Sonntag, 19. Mai 2013

Das Ende der Neidgefühle

Für die, die nicht längere Zeit hier leben, ist es vermutlich beängstigend. Was der Himmel derzeit mit uns anstellt, findet auch in den Wetter-Annalen Nord-Italiens nichts Vergleichbares. Die Meteorologen sprechen hier vom regenreichsten Frühling seit Beginn ihrer Aufzeichnungen. Allenthalben treten die Flüsse über ihre Ufer. Auch der Impero 500 Meter unter uns ist so voll und reißend, dass wir Nachts in den Pausen des trommelnden Regens von seinem Rauschen in den Schlaf gelullt würden. Aber diese Pausen werden auch von anderen Geräuschen überlagert. Die "Nächte der rollenden Koffer" haben begonnen. Es ist ja Pfingsten, und da füllt sich unser Borgo nach und nach mit den Residenten und jenen, die sich zum Stillen ihrer Sehnsüchte nach besserem Wetter hier ein Häuschen oder eine Wohnung für die Ferien gemietet haben.

Gestern am Hafen saßen schon einige vorausgereiste Familien bei Dauerregen und Kälte unter den Arkaden im Freien und zitterten sich Pasta und Pizze zwischen ihre blau gefrorenen Lippen. - Hallo, wir sind in Italien, da wird draußen gespachtelt! Das gehört eben  zu den Vorstellungen von den "Italienischen Momenten". Die Oldtimer der Sanremo-Classic-Rallye zogen bei ihrem Corso durch unsere Stadt erstmals seit Jahren Wasser-Fontänen  hinter sich her, was immerhin ein spannender Anblick war.

Es hat wirklich nichts mit Arroganz zu tun, wenn die "Zweitbeste" und ich nicht wirklich unter diesen Wetter-Bedingungen leiden; abgesehen vom Lichtmangel natürlich. Wir werden ja von Jahr zu Jahr bescheidener - was unsere Operationsradien anbelangt. So überkommt uns beim Stubenhocken wenigstens kein schlechtes Gewissen ob unserer Untätigkeit, die ja auch nicht wirklich eine ist. Denn endlich kommt man im Haus zu Reparaturen und sonstigen Dingen, die bei schönerem Wetter auf die lange Bank geschoben werden... Oder ich schreibe einen Burgbrief vom schlechten Wetter und justament kommt die Sonne heraus, aber erzeugt keine Wärme.

Da wir im septemberhaften Dezember hier waren, kommt bei mir langsam der Gedanke auf, das Wetter habe sich heuer um einen Monat verschoben. Also wäre das jetzt der April, und im Juni erleben wir hier unseren gewohnten Wonnemonat Mai... Das Alter hat schon seine Vorteile: Wir können abwarten. Was habe ich mich aber früher geärgert, wenn ich mit der Familie unterwegs war und viel Geld für Tage im Regen mit unterbeschäftigten Kindern ausgegeben habe.
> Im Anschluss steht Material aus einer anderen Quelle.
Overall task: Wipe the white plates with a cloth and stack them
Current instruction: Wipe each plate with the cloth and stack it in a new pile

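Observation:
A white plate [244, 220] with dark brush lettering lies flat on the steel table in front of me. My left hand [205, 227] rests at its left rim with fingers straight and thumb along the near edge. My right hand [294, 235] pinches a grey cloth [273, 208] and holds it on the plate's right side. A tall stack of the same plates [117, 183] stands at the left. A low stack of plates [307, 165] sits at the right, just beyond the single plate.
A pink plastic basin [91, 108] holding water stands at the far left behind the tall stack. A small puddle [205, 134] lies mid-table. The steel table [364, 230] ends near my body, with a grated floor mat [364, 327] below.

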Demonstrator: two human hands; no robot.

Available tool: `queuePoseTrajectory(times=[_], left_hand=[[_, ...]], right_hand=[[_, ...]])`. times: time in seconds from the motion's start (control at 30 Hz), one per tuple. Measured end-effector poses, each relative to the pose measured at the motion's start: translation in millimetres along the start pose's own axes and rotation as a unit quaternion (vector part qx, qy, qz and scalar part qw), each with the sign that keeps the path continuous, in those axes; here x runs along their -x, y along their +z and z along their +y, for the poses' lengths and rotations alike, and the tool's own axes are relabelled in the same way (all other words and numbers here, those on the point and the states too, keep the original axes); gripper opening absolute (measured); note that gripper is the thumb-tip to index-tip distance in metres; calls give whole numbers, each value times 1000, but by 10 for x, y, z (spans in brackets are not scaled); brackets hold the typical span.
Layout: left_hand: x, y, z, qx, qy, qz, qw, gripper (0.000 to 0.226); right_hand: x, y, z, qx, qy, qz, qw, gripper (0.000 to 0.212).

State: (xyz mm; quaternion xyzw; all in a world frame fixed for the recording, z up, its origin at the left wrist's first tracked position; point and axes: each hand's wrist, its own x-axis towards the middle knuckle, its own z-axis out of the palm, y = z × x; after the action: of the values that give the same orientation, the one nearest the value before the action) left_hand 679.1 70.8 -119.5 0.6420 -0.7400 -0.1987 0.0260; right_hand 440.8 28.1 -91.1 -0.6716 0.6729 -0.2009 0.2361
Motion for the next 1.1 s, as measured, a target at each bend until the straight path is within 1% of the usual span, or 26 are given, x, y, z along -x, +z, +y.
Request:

In diesem Schein-Frühjahr kommt aber noch ein wichtiger Faktor hinzu. Ich muss bei Anrufen von Verwandtschaft und Freunden aus dem heimischen Sauwetter kein schlechtes Gewissen mehr haben, dass  es hier immer so gutes Wetter gibt:

Die Familien-Koordinatorin Tante B. weilte in Hamburg bei bis zu 24 Grad, meine mittlerweile erwachsenen Kinder haben Rad-Ausflüge bei über 20 Grad in München gemacht, während wir hier die Heizung anwerfen mussten. Für die Hartnäckigen, die es trotz Internet  nicht glauben wollten, brauchte ich ja nur die Web-Cam aus dem Fenster zu halten.

Das war dann das Ende jeglicher Neidgefühle!